HSBC Bank Egypt S.A.E. is a major Egyptian bank, Subsidiary of HSBC Bank

==History==
HSBC Bank Egypt was established in 1982 as Hongkong Egyptian Bank with 40% HSBC ownership. In January 1994, the bank was renamed Egyptian British Bank under the same shareholding structure. The bank took the name HSBC Bank Egypt in April 2001 following an increase in shareholding by the HSBC Group's from 40% to 94.5% of its issued share capital.

Following the 2011 Egyptian Revolution, HSBC was accused of helping to enrich high-ranking Egyptian political and economic officials, who are now at the center of corruption investigations.
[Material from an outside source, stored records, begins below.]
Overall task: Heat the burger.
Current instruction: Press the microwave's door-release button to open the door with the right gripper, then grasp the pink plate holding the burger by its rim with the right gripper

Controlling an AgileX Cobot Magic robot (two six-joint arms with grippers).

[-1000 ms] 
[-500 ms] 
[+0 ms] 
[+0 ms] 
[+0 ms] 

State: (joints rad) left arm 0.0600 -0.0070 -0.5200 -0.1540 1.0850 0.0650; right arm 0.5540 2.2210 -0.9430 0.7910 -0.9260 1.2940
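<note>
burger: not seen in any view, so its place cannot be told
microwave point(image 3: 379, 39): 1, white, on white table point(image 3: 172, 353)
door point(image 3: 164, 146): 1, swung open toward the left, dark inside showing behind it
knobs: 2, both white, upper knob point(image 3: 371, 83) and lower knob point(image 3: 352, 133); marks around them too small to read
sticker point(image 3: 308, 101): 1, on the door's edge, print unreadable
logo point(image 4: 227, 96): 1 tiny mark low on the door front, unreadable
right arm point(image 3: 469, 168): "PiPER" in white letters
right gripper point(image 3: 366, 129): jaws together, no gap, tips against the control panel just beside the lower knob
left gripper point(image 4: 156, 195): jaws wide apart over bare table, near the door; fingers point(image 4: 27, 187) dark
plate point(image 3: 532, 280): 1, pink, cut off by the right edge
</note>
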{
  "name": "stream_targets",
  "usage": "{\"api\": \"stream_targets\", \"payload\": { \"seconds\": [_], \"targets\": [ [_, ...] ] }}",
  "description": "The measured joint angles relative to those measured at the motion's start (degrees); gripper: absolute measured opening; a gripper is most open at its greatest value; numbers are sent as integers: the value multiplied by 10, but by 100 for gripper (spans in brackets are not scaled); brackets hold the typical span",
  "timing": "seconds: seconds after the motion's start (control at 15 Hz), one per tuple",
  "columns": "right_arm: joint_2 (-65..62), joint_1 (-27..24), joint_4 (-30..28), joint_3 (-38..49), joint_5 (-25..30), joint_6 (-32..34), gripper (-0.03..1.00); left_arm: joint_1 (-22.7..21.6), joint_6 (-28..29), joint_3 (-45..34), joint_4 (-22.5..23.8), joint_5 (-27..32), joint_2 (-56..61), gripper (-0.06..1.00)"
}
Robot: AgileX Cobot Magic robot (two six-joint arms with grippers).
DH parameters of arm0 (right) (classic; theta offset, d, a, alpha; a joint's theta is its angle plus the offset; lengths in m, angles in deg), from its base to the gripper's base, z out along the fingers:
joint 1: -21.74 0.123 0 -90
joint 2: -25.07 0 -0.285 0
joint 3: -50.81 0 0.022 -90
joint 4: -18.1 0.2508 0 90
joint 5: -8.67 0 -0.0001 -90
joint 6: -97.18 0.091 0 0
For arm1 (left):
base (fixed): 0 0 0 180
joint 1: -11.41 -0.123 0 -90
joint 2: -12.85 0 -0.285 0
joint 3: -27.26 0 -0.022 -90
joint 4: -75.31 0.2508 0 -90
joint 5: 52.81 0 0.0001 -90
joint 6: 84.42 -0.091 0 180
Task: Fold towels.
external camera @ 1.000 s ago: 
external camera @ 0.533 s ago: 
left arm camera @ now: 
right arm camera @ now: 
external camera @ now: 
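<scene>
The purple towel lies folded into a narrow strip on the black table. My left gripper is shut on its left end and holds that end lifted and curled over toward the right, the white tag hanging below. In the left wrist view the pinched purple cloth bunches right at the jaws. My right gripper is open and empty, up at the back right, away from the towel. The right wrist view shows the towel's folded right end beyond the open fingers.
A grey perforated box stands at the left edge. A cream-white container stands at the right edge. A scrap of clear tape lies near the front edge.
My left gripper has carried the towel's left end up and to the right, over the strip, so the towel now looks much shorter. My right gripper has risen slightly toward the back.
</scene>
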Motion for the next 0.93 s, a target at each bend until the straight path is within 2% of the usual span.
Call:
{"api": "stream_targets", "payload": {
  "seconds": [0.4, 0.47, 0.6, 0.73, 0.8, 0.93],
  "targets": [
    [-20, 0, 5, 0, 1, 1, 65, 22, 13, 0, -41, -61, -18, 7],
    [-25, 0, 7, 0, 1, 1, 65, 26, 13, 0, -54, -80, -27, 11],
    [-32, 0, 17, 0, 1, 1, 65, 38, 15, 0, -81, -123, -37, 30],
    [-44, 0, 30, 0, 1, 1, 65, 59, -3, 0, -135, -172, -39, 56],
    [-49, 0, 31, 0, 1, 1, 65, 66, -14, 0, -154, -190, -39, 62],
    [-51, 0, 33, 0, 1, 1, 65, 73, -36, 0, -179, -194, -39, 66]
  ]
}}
In October 2023, HSBC became one of the largest Egyptian banks to suspend the use of debit cards for purchases outside of Egypt and to set new limits on cash withdrawals abroad ranging from EGP 11,000 (USD 355) to EGP 33,000 (USD 1,067) per month.

In January 2026, the Central Bank of Egypt (CBE) fined HSBC Egypt a total of 1.143 billion Egyptian pounds.

In early 2026, HSBC announced it was reviewing the future of its retail banking operations in Egypt as part of a broader simplification strategy. According to some sources, local institutions such as Commercial International Bank have expressed interest in a potential acquisition of this portfolio.